4. Interstellar spaceflight – feasibility & challenge
4.1. Possibilities and difficulties of interstellar travel
Shuttling between the galaxies, with spacecraft as trains, with each celestial body as a station, in planetary exploration, do not know how many people have more than interstellar exploration hopes. Is interstellar travel possible? Before answering this question, we had better have some concrete understanding of the concept of interstellar travel. Interstellar travel is the term used to assume manned or unmanned travel between the stars. Interstellar travel will be much more complex than interstellar space flight; Planets in our solar system are less than 30 astronomical units (AU) apart, while stars are usually hundreds of thousands of astronomical units apart expressed in light years. Because of these great distances, interstellar travel requires either a high proportion of the speed of light or a very long travel time lasting decades to thousands of years or more [23]. Now back to the problem. The answer is yes. NASA's Pioneer missions, Voyager missions, and, most recently, New Horizons have all begun their long journeys outward. Voyager in particular, is now thought to lie outside the solar system, defined as the region where the solar wind emanating from the sun gives way to the general galactic background of particles and dust (Paul Sutter). In this case, we may be able to say that we have achieved interstellar travel, but in reality, it is still a long way from the interstellar travel we expect. The ship had no destination and could not return. When the thrusters fail, they become just another piece of space junk. This is undoubtedly not the interstellar travel we were expecting.
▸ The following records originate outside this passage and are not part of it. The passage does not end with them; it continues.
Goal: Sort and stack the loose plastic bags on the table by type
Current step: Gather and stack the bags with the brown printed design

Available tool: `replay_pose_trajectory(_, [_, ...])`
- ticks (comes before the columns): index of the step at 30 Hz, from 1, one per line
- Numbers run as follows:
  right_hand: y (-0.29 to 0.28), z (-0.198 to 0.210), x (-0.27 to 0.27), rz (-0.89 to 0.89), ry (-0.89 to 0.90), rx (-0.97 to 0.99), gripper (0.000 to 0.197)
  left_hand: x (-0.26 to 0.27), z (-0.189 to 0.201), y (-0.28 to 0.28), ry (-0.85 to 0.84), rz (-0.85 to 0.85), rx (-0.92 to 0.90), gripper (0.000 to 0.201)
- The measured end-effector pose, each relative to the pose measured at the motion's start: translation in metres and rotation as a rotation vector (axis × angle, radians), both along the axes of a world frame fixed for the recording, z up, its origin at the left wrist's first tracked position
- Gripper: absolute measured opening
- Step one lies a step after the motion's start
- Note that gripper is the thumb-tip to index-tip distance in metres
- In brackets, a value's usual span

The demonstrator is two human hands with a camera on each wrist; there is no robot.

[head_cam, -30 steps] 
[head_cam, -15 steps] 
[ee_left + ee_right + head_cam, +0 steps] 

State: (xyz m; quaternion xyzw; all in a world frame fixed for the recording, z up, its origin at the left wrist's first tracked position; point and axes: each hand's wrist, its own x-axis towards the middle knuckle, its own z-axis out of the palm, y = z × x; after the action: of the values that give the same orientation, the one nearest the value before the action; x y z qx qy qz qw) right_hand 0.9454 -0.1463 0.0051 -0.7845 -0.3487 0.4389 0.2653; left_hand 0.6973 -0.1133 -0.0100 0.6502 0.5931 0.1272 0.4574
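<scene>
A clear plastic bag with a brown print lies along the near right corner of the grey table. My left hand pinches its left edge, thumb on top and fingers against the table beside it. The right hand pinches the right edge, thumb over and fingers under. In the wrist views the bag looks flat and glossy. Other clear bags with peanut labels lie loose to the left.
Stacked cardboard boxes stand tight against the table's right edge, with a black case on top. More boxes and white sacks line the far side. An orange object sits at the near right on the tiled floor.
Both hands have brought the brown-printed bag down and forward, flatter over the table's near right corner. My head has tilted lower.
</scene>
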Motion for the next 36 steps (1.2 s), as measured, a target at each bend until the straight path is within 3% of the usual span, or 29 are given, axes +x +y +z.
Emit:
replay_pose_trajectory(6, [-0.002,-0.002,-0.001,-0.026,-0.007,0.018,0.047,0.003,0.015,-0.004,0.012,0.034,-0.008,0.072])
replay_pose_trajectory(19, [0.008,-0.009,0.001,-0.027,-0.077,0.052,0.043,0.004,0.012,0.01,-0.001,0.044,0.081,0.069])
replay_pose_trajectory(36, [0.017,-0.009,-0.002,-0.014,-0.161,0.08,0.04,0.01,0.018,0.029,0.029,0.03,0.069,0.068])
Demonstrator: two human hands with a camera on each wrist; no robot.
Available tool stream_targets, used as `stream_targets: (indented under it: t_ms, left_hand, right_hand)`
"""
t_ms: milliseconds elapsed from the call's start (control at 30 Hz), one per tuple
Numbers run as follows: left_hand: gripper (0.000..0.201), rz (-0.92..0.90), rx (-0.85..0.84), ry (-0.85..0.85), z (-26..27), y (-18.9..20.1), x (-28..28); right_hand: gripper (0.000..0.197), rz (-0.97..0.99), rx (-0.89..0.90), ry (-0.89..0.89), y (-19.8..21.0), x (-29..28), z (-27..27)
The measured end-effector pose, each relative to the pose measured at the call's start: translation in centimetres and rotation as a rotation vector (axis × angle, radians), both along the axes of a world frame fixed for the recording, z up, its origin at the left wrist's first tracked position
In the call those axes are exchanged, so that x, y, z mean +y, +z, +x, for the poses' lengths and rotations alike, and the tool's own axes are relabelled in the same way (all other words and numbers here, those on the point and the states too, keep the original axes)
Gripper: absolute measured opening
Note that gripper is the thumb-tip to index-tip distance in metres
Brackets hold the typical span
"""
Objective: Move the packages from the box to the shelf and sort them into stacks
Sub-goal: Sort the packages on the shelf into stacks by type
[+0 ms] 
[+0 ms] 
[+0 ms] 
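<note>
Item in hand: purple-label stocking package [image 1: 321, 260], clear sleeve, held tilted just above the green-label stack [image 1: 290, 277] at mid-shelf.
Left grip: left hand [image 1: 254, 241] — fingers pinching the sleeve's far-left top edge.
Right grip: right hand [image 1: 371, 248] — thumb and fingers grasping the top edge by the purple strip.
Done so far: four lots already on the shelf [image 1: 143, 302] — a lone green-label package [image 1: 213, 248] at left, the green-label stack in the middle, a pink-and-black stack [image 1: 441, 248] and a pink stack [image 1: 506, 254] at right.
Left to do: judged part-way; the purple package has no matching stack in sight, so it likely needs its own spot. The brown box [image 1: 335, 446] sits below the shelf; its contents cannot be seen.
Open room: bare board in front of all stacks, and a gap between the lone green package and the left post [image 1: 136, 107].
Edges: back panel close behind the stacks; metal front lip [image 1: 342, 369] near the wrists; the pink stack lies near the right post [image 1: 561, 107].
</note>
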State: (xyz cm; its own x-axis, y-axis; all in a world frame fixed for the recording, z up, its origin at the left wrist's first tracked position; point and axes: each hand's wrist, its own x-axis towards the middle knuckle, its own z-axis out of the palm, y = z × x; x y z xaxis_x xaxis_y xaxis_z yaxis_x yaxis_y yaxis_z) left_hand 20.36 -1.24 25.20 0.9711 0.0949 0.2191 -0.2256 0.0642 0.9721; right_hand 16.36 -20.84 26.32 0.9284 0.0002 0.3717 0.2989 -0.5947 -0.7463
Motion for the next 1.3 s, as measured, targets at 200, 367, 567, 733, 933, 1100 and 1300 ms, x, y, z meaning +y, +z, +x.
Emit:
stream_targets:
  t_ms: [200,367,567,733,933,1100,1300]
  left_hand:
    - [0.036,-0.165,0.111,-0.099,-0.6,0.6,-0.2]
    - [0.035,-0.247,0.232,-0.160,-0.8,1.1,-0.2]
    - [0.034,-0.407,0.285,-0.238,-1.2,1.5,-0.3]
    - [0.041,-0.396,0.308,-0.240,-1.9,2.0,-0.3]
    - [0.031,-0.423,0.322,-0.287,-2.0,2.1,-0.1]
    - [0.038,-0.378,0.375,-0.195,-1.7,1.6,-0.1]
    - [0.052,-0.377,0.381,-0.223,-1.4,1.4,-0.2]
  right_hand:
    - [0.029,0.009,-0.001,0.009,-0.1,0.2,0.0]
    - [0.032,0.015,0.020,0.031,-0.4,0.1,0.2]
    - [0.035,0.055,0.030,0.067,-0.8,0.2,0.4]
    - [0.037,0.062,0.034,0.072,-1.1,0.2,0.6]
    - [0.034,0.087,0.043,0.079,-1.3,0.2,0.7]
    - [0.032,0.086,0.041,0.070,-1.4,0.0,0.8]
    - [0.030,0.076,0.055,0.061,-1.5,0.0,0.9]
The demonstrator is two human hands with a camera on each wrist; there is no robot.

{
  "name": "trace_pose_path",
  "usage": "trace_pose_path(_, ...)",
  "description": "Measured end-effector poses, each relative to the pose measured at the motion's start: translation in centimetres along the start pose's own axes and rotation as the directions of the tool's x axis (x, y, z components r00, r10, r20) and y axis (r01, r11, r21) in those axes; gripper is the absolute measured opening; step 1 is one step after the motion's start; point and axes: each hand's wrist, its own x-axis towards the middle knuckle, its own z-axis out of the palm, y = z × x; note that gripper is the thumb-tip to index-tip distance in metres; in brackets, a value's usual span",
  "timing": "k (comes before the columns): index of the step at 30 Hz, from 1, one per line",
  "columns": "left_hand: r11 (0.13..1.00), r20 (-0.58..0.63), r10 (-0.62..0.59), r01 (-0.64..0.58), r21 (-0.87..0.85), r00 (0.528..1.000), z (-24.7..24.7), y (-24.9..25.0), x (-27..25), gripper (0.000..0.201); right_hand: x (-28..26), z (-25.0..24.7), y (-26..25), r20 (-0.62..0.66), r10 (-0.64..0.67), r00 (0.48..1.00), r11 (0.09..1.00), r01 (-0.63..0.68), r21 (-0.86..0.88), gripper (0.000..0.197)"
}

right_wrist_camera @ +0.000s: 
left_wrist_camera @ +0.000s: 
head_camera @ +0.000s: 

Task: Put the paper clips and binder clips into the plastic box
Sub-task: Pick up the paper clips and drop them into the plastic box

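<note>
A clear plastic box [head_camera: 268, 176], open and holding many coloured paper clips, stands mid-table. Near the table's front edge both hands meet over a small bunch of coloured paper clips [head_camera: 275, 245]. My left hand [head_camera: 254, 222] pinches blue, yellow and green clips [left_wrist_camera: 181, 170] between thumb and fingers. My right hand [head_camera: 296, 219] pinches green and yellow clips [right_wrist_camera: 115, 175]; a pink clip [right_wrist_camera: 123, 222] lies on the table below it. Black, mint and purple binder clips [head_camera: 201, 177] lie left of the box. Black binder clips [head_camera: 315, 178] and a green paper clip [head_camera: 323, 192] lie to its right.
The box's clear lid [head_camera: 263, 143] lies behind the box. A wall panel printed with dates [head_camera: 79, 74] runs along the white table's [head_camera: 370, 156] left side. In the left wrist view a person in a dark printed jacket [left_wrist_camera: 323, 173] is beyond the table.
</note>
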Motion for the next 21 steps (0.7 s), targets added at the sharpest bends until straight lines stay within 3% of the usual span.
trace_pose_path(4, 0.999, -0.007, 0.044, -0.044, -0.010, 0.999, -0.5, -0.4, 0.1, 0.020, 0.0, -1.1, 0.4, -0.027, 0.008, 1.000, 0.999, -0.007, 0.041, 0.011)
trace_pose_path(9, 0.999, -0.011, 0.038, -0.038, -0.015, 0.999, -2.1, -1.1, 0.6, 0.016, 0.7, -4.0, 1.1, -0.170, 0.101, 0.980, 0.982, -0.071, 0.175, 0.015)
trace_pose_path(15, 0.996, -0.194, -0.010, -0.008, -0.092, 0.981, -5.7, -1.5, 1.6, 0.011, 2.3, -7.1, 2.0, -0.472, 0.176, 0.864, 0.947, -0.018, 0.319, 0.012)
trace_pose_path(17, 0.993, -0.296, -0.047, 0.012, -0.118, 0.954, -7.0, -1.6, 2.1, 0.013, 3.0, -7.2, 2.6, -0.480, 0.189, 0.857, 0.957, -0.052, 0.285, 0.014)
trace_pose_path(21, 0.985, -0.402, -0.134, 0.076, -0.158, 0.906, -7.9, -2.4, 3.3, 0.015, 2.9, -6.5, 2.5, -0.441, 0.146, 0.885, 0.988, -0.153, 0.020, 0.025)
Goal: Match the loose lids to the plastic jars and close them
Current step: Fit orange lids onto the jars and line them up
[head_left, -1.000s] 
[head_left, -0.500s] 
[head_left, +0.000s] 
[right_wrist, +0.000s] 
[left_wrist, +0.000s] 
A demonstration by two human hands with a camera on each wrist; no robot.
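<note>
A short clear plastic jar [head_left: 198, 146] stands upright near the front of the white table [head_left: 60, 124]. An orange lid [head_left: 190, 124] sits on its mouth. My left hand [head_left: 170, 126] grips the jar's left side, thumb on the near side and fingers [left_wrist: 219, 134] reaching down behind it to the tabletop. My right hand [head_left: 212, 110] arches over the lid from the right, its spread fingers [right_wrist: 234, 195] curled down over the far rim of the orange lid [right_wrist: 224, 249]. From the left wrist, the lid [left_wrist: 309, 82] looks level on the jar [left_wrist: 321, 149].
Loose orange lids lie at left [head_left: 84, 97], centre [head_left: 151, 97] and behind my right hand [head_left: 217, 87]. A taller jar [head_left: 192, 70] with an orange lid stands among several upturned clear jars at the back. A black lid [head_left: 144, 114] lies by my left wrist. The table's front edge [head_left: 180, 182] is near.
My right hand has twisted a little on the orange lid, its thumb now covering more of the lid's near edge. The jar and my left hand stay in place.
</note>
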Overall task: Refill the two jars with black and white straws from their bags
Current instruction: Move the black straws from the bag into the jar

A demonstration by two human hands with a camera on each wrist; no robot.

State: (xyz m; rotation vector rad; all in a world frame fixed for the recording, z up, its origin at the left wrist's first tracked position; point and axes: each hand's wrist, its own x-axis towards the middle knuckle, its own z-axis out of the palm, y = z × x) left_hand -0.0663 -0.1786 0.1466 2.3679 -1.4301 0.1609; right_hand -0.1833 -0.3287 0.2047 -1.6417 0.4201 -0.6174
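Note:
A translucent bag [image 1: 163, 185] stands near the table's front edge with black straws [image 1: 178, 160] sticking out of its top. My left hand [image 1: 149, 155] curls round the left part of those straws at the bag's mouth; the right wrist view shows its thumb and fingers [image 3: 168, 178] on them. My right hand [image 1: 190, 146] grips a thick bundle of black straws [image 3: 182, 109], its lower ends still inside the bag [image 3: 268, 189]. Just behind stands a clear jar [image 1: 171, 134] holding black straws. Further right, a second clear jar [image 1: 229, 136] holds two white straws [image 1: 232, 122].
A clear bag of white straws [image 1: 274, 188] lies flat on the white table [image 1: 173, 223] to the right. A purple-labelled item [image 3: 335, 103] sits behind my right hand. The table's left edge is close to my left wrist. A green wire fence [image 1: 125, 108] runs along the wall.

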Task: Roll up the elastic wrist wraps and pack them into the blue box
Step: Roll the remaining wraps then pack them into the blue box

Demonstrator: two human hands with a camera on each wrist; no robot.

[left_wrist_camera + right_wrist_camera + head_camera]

In order to make interstellar spaceflight more plausible, probes have to go very fast. At least one-tenth the speed of light. Reaching these speeds requires much energy. One option is to include the energy on the spacecraft as fuel. However, if that is the case, the extra fuel adds mass, making it harder to propel it to those speeds. To solve this problem, spacecraft propulsion can be an essential part. This is another major problem in the development of power sources. Using nuclear energy for propulsion appears to be an efficient way. Nuclear pulse propulsion, nuclear thermal propulsion (NTP), and nuclear electric propulsion (NEP) are three forms of propulsion. Nuclear pulse propulsion is a theoretical method of spacecraft propulsion that uses a nuclear explosion as thrust [24]. In NTP, a nuclear fission reactor heats a liquid propellant, such as hydrogen. In the NEP, the thrust is lower but sustained, the fuel efficiency is much higher, and the speed is faster than conventional chemical rockets [25], potentially taking more than 60% less time to reach Mars. Nuclear propulsion can help humans explore the farther universe, but it is still not enough to allow us to travel between stars.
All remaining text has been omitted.